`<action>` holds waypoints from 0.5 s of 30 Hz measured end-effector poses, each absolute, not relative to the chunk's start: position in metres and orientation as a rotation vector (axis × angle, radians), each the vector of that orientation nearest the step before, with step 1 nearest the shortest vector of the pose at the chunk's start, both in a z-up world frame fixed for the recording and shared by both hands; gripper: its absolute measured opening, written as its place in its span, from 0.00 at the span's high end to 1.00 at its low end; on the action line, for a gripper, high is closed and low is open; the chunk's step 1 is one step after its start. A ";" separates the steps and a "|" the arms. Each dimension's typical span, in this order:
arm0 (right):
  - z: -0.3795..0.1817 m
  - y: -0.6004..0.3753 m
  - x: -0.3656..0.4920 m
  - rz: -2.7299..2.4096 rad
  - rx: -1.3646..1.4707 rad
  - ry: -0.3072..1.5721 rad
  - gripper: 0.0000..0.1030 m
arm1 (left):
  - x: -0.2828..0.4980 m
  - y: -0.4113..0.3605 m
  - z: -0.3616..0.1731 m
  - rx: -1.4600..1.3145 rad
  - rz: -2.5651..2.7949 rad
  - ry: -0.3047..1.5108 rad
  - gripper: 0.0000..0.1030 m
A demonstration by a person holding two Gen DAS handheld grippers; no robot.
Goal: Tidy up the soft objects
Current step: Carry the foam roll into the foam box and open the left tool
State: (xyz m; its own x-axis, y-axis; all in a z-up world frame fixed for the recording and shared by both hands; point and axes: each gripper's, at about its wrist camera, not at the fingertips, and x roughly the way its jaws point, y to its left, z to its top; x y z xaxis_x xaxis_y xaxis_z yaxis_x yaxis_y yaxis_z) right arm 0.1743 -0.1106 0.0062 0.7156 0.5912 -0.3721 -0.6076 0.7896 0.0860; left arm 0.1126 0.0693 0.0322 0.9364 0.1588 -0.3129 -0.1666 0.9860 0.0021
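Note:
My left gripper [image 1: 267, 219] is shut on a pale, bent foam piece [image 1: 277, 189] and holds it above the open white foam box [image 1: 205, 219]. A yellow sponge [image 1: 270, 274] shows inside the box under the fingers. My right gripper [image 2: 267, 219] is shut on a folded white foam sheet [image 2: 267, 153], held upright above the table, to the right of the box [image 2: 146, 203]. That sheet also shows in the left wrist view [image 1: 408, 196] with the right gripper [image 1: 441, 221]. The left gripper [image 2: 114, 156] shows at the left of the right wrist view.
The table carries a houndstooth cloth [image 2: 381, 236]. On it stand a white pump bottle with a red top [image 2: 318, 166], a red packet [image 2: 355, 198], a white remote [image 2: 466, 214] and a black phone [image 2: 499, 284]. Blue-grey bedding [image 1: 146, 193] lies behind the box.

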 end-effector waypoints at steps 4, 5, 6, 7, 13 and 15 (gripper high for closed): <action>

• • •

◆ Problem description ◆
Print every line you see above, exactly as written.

◆ Response ◆
`<action>` holds waypoints from 0.5 s of 30 Hz measured end-effector poses, each absolute, not relative to the chunk's start: position in metres and orientation as a rotation vector (axis × angle, radians), each the vector of that orientation nearest the step before, with step 1 nearest the shortest vector of the pose at the chunk's start, both in a z-up world frame fixed for the recording and shared by both hands; gripper: its absolute measured opening, written as its place in its span, from 0.00 at the span's high end to 1.00 at its low end; on the action line, for a gripper, high is closed and low is open; the chunk's step 1 is one step after its start. A ";" separates the steps and a "|" the arms. Each dimension's typical span, in this order:
arm0 (right):
  - z: -0.3795..0.1817 m
  - y: -0.6004..0.3753 m
  - x: -0.3656..0.4920 m
  - rz: -2.7299..2.4096 rad
  - rx: -1.3646..1.4707 rad
  - ry: -0.3072..1.5721 rad
  - gripper: 0.0000..0.1030 m
arm1 (left):
  - x: -0.2828..0.4980 m
  - y: -0.4113..0.3605 m
  - z: -0.3616..0.1731 m
  - rx: -1.4600..1.3145 rad
  - rz: -2.5651..2.7949 rad
  - ry: -0.3047..1.5108 rad
  - gripper: 0.0000..0.1030 m
A demonstration by a person holding two Gen DAS handheld grippers; no robot.
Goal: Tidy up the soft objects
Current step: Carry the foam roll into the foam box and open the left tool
State: (xyz m; its own x-axis, y-axis; all in a z-up world frame fixed for the recording and shared by both hands; point and axes: each gripper's, at about its wrist camera, not at the fingertips, and x roughly the way its jaws point, y to its left, z to its top; x y z xaxis_x xaxis_y xaxis_z yaxis_x yaxis_y yaxis_z) right arm 0.1743 -0.1106 0.0062 0.7156 0.5912 -0.3721 -0.6076 0.7896 0.0860; left arm 0.1126 0.0693 0.0322 0.9364 0.1588 -0.3129 -0.1666 0.9860 0.0021
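Note:
My left gripper [image 1: 267, 219] is shut on a pale, bent foam piece [image 1: 277, 189] and holds it above the open white foam box [image 1: 205, 219]. A yellow sponge [image 1: 270, 274] shows inside the box under the fingers. My right gripper [image 2: 267, 219] is shut on a folded white foam sheet [image 2: 267, 153], held upright above the table, to the right of the box [image 2: 146, 203]. That sheet also shows in the left wrist view [image 1: 408, 196] with the right gripper [image 1: 441, 221]. The left gripper [image 2: 114, 156] shows at the left of the right wrist view.
The table carries a houndstooth cloth [image 2: 381, 236]. On it stand a white pump bottle with a red top [image 2: 318, 166], a red packet [image 2: 355, 198], a white remote [image 2: 466, 214] and a black phone [image 2: 499, 284]. Blue-grey bedding [image 1: 146, 193] lies behind the box.
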
 end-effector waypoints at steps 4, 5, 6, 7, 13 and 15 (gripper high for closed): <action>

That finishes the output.